= Characters and Observations =

Characters and Observations is an anonymous 18th-century manuscript that was discovered and published in 1930. The American edition was published by Frederick A. Stokes Company. According to the foreword by Lord Gorell, the handwritten manuscript was discovered in a piece of furniture by one John Murray in 1919, and ten years later shown to the editors of The Daily Mail, who suggested having it published. It was almost certainly owned by Alexander Pope, and is possibly his work. The title page of the manuscript had "A Pope. Twikeam." written on it.

The work consists of aphorisms, wisecracks, and longer-form descriptions of general subjects and personality types.
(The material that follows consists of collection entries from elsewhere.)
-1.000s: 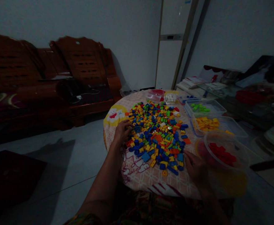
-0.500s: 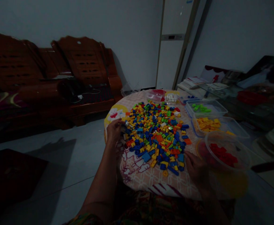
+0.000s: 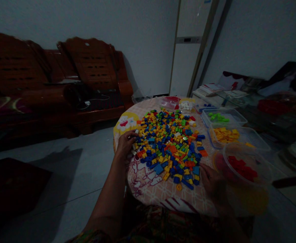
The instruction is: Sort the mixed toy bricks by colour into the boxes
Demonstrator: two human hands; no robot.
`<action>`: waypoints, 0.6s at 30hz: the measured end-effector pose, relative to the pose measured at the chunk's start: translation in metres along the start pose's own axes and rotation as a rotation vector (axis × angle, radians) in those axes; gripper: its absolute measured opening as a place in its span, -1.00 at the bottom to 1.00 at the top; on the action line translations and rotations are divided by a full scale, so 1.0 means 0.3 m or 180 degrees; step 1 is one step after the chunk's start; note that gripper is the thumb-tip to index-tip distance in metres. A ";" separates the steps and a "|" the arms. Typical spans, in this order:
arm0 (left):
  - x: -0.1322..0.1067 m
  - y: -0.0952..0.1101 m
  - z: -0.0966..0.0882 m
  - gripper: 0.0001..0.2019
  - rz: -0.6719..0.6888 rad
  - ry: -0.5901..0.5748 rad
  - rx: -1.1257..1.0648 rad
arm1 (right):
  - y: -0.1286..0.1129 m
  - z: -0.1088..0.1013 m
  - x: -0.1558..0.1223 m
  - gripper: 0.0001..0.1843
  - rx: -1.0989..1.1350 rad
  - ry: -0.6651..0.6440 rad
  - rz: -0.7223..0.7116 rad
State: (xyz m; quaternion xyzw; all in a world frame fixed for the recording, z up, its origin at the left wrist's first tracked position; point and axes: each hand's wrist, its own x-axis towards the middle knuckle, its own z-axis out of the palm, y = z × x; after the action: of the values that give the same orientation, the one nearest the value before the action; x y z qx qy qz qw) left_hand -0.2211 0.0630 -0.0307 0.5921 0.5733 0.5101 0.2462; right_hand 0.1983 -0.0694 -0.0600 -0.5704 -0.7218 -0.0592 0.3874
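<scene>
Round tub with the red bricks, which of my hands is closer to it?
Right. Your right hand is close beside the tub, on its left; your left hand is across the brick pile, at its left edge.

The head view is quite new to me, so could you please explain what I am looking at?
There is no machine here: a person works with two bare hands, and every picture comes from one camera worn on their head, looking forward and down. A patterned cloth covers the table, bearing a big pile of mixed toy bricks. To the right, clear containers hold green bricks, yellow bricks and red bricks. The left hand is at the pile's left edge, its fingertips by a small white piece; the right hand is beside the pile's near right edge. It is too dark to tell whether either grips anything.
</scene>
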 end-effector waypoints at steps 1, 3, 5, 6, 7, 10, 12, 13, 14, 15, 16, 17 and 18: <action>0.001 -0.007 0.002 -0.76 -0.0036 0.0026 -0.0049 | 0.001 0.001 -0.001 -0.58 0.0004 -0.0009 0.0014; 0.001 -0.013 0.003 -0.75 -0.0078 0.0045 -0.0127 | 0.003 0.003 -0.002 -0.58 0.0043 -0.0025 0.0062; -0.002 -0.008 0.002 -0.73 -0.0083 0.0006 -0.0195 | 0.004 0.005 -0.003 -0.59 0.0093 -0.0033 0.0084; -0.004 -0.001 0.000 -0.71 -0.0072 -0.0006 -0.0210 | 0.004 0.006 -0.003 -0.59 0.0111 -0.0031 0.0082; -0.006 0.007 -0.003 -0.70 -0.0047 -0.0007 -0.0179 | 0.003 0.006 -0.003 -0.59 0.0122 -0.0034 0.0077; -0.007 0.048 -0.014 -0.70 0.0162 0.0077 0.0241 | -0.001 0.006 -0.001 -0.60 0.0098 -0.0034 0.0107; 0.000 0.090 -0.007 -0.72 0.0392 0.0067 0.0578 | -0.005 0.004 0.002 -0.59 0.0075 -0.0007 0.0104; 0.007 0.114 0.004 -0.73 0.0507 -0.0007 0.0679 | -0.008 0.004 0.003 -0.59 0.0070 0.0010 0.0095; 0.016 0.141 0.024 -0.74 0.0609 -0.0114 0.0725 | -0.009 0.003 0.005 -0.59 0.0069 0.0033 0.0082; 0.027 0.169 0.052 -0.75 0.0698 -0.0249 0.0734 | -0.011 0.003 0.006 -0.58 0.0069 0.0052 0.0075; 0.040 0.198 0.088 -0.75 0.0773 -0.0404 0.0724 | -0.013 0.002 0.007 -0.58 0.0073 0.0059 0.0083; 0.055 0.227 0.131 -0.75 0.0849 -0.0557 0.0710 | -0.013 0.002 0.007 -0.59 0.0079 0.0057 0.0095; 0.071 0.255 0.179 -0.75 0.0943 -0.0725 0.0713 | -0.014 0.002 0.008 -0.59 0.0087 0.0047 0.0106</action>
State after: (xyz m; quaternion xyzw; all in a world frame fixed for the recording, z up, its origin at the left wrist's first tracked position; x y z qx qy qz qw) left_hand -0.1446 0.0817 0.0239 0.7473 0.5016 0.4036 0.1644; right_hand 0.1943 -0.0688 -0.0573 -0.5766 -0.7101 -0.0472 0.4014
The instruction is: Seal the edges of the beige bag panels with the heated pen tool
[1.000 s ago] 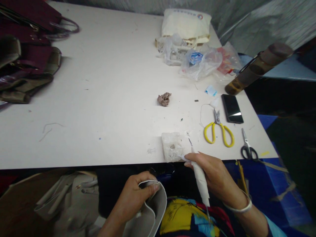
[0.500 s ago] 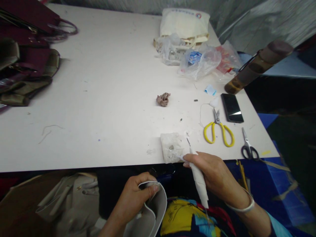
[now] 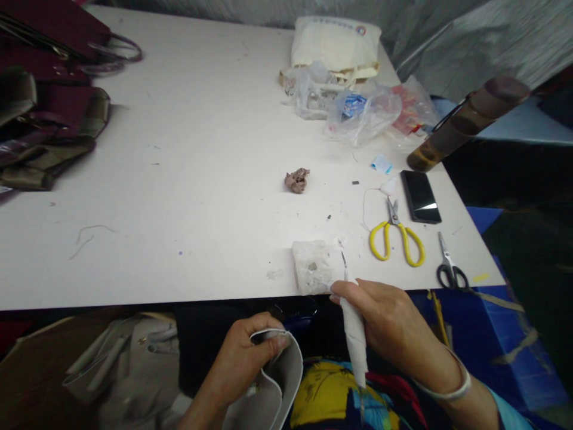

The contents are arranged by subject, as follows:

- Benefits
- Gratitude
- Praise
- Censure
- Time
- Party
- The Pulpit and the Bar
- Alderman
- School-Master
- Physician
- Physician and Patient
- Law
- Books
- Knowledge and Learning
- Virtue
- Religion
- Offices
- Greatness
- Folly
- Pride
- Covetuousness (sic)
- Revenge
- Flattery
- Friendship
- Merit
- Youth and Old Age
- Sons and Daughters
- Courtship
- Woman
- Beauty
- Love
- Marriage
- Poverty
- Riches
- Heirs
- Family
- Kings
- Passions
- Meat and Drink
- Trade
- Compliments
- Custom
- Opinion
- Conversation
- Virtue
- Miscellaneous Thoughts

Several of the aphorisms were selected by John Gross for inclusion in his 1981 book The Oxford Book of Aphorisms.